Exercise prompt » The number of lines below holding the string "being" is the only answer wanted.
=== The data ===
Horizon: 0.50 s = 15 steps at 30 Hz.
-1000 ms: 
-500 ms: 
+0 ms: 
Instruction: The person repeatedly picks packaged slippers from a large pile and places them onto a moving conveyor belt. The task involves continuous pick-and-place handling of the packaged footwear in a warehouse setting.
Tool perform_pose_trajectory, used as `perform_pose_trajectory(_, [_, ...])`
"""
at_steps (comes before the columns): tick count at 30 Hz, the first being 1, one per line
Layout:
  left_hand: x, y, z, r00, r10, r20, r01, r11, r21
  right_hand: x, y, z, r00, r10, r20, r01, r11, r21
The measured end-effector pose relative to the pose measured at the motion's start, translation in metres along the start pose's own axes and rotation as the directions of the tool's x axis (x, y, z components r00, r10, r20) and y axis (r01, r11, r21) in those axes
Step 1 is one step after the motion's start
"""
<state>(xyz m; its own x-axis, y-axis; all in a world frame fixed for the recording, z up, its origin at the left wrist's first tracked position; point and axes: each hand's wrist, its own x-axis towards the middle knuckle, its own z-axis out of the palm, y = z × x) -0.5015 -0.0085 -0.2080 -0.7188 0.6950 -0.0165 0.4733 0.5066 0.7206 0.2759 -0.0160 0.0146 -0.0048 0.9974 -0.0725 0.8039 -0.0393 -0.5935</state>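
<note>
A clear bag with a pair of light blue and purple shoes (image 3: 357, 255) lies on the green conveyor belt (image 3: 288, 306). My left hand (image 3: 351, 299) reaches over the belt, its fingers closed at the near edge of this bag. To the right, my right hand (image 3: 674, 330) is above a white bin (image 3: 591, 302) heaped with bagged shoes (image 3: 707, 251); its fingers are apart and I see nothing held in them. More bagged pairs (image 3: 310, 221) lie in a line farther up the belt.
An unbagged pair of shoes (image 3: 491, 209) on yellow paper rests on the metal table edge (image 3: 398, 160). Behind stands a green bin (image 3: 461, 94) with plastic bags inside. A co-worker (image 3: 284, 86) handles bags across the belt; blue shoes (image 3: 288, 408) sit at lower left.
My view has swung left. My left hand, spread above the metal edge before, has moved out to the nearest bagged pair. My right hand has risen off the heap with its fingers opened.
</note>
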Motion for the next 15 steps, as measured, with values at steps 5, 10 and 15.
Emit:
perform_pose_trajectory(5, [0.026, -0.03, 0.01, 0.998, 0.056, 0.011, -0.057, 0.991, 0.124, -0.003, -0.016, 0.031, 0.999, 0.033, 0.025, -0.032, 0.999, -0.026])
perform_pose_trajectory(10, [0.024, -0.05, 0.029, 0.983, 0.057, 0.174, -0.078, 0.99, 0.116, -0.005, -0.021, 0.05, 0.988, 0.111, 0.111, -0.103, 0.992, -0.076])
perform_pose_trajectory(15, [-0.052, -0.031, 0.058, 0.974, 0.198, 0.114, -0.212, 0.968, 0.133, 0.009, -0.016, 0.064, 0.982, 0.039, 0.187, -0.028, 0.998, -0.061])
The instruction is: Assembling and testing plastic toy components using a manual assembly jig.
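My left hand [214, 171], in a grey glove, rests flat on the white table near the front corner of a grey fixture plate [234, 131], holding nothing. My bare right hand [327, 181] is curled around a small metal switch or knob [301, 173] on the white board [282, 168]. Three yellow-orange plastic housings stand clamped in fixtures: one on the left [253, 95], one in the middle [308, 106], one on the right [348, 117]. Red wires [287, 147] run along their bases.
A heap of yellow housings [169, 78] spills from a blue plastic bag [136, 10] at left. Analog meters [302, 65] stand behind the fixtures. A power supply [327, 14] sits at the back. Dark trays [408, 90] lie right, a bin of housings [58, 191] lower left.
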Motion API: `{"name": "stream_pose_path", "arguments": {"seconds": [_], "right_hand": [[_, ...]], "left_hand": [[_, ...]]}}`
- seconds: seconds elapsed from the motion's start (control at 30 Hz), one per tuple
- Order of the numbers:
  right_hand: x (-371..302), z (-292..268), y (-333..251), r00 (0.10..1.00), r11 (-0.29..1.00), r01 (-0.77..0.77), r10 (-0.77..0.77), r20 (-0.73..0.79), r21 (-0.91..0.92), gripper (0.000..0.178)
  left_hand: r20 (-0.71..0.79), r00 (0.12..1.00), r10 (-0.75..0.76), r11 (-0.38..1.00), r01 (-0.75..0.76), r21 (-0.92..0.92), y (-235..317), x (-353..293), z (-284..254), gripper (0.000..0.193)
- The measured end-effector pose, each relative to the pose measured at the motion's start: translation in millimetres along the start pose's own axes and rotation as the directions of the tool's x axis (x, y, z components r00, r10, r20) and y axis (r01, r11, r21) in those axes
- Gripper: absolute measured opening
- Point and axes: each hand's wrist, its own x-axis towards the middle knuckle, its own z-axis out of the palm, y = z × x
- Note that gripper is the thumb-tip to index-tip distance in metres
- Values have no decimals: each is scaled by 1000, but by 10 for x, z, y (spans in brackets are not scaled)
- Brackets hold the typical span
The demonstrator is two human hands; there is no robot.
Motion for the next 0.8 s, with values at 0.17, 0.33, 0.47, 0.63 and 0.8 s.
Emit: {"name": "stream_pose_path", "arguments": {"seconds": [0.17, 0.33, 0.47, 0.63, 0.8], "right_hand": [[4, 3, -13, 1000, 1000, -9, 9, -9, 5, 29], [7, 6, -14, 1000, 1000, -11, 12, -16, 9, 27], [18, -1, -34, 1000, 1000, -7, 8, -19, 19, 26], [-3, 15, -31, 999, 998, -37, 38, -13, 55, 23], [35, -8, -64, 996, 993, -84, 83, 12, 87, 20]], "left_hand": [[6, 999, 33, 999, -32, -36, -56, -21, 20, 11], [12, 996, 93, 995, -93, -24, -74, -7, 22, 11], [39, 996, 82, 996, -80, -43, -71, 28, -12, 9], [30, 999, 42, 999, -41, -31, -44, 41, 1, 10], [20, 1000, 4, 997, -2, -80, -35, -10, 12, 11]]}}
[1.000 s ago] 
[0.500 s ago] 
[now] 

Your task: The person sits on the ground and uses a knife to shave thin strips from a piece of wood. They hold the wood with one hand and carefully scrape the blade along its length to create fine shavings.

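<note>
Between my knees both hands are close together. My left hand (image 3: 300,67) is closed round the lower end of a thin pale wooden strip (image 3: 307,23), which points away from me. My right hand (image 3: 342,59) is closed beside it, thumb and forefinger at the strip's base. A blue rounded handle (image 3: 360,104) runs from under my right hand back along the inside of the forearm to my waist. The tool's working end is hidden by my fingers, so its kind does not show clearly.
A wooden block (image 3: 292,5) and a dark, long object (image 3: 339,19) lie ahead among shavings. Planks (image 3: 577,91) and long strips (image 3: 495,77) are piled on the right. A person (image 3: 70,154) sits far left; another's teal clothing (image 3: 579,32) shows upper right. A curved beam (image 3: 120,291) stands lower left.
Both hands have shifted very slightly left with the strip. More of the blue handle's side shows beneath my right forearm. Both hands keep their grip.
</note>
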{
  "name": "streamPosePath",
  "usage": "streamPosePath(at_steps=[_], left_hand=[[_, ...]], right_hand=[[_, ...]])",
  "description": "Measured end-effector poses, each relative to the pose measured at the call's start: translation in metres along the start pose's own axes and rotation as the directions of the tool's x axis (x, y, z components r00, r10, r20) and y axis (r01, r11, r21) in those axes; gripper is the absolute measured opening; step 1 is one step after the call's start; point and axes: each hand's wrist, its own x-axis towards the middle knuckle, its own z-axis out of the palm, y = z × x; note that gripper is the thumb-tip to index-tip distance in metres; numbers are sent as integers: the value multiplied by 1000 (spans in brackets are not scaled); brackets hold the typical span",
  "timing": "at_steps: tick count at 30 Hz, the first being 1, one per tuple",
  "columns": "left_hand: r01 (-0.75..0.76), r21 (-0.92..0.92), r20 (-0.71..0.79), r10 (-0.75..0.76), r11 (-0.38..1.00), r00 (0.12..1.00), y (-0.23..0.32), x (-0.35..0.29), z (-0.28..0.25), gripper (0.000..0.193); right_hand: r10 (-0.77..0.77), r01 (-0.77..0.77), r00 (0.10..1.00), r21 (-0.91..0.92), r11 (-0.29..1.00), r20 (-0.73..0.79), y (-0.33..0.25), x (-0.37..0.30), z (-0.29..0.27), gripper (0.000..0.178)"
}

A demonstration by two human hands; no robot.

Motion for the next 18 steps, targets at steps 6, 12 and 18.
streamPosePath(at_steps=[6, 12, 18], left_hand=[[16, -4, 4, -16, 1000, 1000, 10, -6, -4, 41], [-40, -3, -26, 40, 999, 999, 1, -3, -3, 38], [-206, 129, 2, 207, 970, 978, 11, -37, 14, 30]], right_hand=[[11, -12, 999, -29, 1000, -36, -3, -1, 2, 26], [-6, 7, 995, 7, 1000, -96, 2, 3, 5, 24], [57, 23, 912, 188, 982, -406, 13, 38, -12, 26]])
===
Expected output » 2